Sodium lamps shed a cold, unholy light over this mechanical menagerie. Night mist was still hanging around but had thinned considerably as the huge but invisible sun started to poke its rim over the horizon. In less than an hour the fog would soar and leave the ground clear.
The whole place was heavily but inefficiently guarded, with small groups of men lounging near the fuel tanks and repair shops. Others mooched singly around the perimeter or between the silent ships. Not one was mentally alert. Bored by a long night devoid of incident and within half an hour of being relieved by the daytime shift, each was solely interested in seeing thirty minutes whisk past so that he could pack up and beat it for breakfast and bed.

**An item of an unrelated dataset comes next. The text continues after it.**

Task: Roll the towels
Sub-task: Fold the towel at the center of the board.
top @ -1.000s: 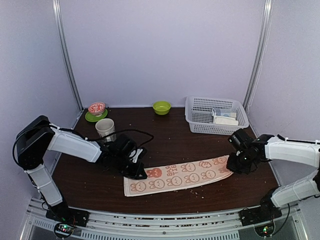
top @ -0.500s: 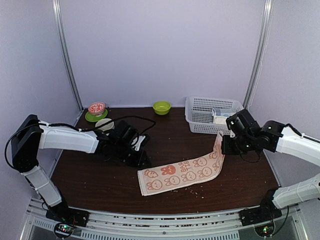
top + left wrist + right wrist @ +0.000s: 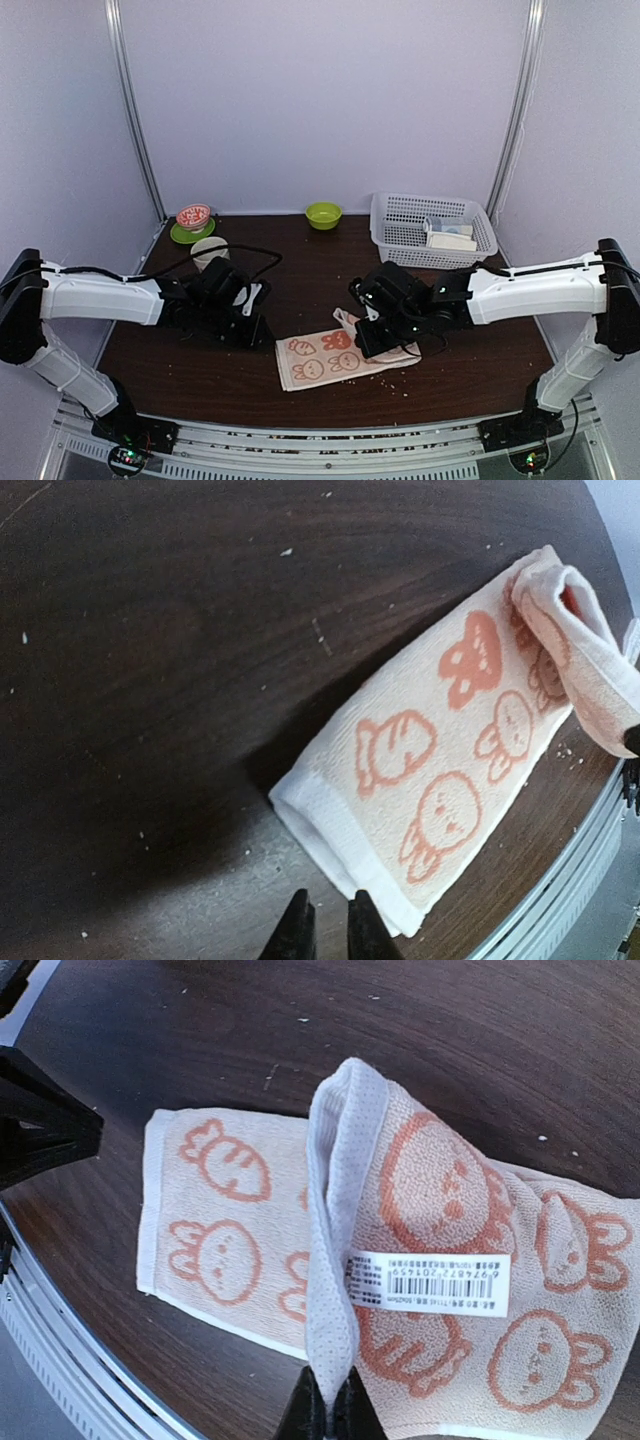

Raven appreciated this common state of mind; it created psychological conditions in his favor. Timing is a factor important to success in anything and the clock is a greater autocrat than most folks realize. Attempting something difficult, one could be rebuffed when the clock’s hands were in one position and scrape through when in another.
He had reached to within a hundred yards of the perimeter and was exercising caution. Undoubtedly these guards had been warned to look out for him. Thorstern’s surrender would not have caused that warning to be withdrawn.
Most of these armed watchers were ordinary, untalented men ignorant of power-wranglers on this world or any other. A few of the others might be followers of Thorstern in fact—or Wollencott in fancy—and these would have additional, unofficial orders what to do should Raven show up. There was no way of telling which was which because one and all were thinking only of the end of their spell of duty and the petty relaxations to follow.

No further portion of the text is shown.